Overall, therapeutic peptides can be manufactured as a slightly altered version of natural molecules or exactly mimic sequences endogenous to the body. This unique property (naturally derived) offers great therapeutic benefits with high target specificity, high bioavailability, and potential low toxicity compared to conventional small molecule drugs (Sato et al., 2006). In sum, successful clinical testing and application of therapeutic peptides could promote the wider-spread application of these large drug-like molecules in the treatment of a range of human pathologies.
7. Conclusion
Small therapeutic peptides are typically linear sequences of less than 50 AAs. As such molecules are often synthesized to correspond to native endogenous peptides, they inherently tend to exhibit low toxicity, together with high target specificity and biocompatibility. Whilst there have been significant advances in preclinical development, many small peptide-based therapies face obstacles – most especially related to their instability and short half-life once introduced into the body. Due to their small size, lack of tertiary structure and hydrophilicity, small peptides are particularly prone to chemical (enzymatic) degradation and physical elimination (renal clearance), which leads to reductions in therapeutic efficiency. Fortunately, techniques such as peptide conjugation with nanoparticles or macromolecules (e.g., PEG), C- or N-terminal modification, and replacement of L-AAs with D-AAs have shown promise to address these issues. A novel and recent innovation is to protect peptidic drugs, and other fragile biological molecules (e.g., miRNAs) by encapsulation in exosome-based drug delivery vehicles.
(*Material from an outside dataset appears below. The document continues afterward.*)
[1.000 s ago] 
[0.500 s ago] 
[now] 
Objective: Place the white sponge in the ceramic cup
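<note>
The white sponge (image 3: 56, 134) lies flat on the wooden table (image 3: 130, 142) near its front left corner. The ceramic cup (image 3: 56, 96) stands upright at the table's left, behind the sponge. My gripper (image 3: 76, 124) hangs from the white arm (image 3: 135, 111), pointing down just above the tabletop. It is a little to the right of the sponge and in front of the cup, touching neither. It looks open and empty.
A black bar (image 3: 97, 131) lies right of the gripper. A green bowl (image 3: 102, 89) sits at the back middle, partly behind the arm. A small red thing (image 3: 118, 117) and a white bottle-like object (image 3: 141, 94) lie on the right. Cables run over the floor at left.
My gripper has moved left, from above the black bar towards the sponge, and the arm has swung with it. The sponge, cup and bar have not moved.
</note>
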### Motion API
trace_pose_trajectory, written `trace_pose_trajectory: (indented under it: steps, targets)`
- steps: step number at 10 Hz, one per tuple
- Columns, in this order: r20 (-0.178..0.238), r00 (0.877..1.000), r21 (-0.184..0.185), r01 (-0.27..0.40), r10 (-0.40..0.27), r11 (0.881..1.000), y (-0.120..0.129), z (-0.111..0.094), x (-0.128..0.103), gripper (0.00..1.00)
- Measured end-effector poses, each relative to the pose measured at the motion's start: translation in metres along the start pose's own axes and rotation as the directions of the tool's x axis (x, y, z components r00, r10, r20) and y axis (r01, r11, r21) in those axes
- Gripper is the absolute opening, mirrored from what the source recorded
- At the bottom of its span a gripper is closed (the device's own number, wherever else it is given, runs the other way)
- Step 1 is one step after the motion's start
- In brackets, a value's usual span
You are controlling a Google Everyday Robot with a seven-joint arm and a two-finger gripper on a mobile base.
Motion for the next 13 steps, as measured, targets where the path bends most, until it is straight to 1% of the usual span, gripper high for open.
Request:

As a consequence of new technologies such as exosomal delivery, small therapeutic peptides stand at a threshold that may see their increased usage for a variety of unmet clinical needs – most especially as urgently needed medications for serious and chronic diseases, including cancer, autoimmune, and cardiovascular diseases.
Acknowledgement
We thank Ms Linda Collins of the Fralin Life Sciences Institute at Virginia Tech for kindly providing English editing.
Funding support
This work was supported by the NIH grants (1R15HL140528-01 for JQH and 1R35 HL161237-01, R01HL056728-19, and 5R01HL141855-04 for RGG), and the Turkish Fulbright Commission Scholarship (2019–2020 for YT). The funders had no role in the manuscript preparation, information collection, and decision to publish.
Footnotes
Declaration of competing interest.
RGG holds stock in and is a company officer at the Tiny Cargo Company Inc., which has licensed exosomal technology from Virginia Tech. RGG is also a non-remunerated scientific advisory board member and stockholder of FirstString Research Inc, which licensed αCT1 peptide from the Medical University of South Carolina.